Tempo.co – Komisi Pemberantasan Korupsi mencekal Sunny Tanuwidjaja, staf khusus Gubernur DKI Jakarta Basuki Tjahaja Purnama alias Ahok. Menurut kuasa hukum Sanusi, Krisna Murti, nama Sunny disebut dalam berita acara pemeriksaan (BAP) kliennya. “Dalam BAP klien kami, ada percakapan antara klien kami dan Sunny,” ujar Krisna saat dihubungi, Jumat, 8 April 2016.
Irsan Gusfrianto, pengacara Sanusi yang lain, mengatakan Sunny punya peran besar dalam kasus suap reklamasi. “Ibarat Ahok itu rumah yang hanya punya satu pintu, Sunny itu pintunya,” katanya.
Irsan mengatakan, dalam kasus suap ini, Sunny aktif menghubungi para pengembang. Namun ia tidak mau menjelaskan secara rinci apa yang dilakukan Sunny selama pembahasan rancangan peraturan daerah. Yang jelas, kata dia, hasilnya untuk Ahok.

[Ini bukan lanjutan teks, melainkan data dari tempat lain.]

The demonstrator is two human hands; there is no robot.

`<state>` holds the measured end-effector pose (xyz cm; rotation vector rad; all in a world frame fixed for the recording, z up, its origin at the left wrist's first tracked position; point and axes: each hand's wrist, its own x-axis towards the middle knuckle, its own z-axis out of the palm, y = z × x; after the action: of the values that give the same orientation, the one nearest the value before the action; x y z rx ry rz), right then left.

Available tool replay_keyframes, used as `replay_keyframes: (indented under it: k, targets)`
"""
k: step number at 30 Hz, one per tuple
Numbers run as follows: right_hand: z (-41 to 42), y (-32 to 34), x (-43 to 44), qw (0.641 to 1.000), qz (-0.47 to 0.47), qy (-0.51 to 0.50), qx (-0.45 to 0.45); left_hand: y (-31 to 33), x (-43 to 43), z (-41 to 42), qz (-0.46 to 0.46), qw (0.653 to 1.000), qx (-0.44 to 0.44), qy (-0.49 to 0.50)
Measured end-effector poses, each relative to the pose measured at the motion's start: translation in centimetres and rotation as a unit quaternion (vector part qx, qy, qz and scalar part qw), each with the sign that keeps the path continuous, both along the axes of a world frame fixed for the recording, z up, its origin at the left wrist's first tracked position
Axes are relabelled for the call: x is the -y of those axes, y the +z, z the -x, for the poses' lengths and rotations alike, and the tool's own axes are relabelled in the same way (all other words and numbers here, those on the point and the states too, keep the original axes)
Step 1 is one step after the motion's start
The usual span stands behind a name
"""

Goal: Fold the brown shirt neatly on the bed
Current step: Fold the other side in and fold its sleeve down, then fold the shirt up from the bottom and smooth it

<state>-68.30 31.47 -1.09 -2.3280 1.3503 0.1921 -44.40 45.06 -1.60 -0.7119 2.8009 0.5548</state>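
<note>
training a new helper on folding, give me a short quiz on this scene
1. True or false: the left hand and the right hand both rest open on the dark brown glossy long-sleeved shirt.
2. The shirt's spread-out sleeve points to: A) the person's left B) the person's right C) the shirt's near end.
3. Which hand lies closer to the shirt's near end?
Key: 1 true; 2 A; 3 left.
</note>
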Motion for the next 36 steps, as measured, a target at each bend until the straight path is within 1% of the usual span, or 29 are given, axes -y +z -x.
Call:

Irsan juga tak mau menyebutkan data yang membuktikan keterlibatan Ahok. Ia hanya mengatakan, “Raperda itu untuk kepentingan siapa? Dan yang mengajukan untuk dibahas di DPR itu siapa?”
Sunny Tanuwidjaja dicekal oleh KPK sejak 6 April 2016. Selama enam bulan ke depan, ia tidak diperbolehkan pergi ke luar negeri. Pencekalan ini dimaksudkan agar jika penyidik lembaga antirasuah membutuhkan dia, Sunny ada di dalam negeri.
Pada tanggal yang sama, penyidik lembaga antikorupsi itu juga mencekal Direktur Utama PT Agung Podomoro Land Richard Halim. Sebelumnya, penyidik sudah mencekal bos Agung Sedayu, Sugianto Kusuma, pada 1 April 2016.
Permainan ini terbongkar setelah Ketua Komisi D DPRD DKI Jakarta Mohammad Sanusi ditangkap Komisi Pemberantasan Korupsi pada 31 Maret 2016. Ia diduga menerima suap untuk melancarkan pembahasan Raperda Teluk Jakarta.
Dalam operasi tangkap tangan, penyidik menyita duit Rp 1,14 miliar. Lembaga antirasuah itu juga menetapkan tiga tersangka, yaitu Sanusi; bos Agung Podomoro Land, Ariesman Widjaja; dan karyawan Agung Podomoro, Trinanda Prihantoro.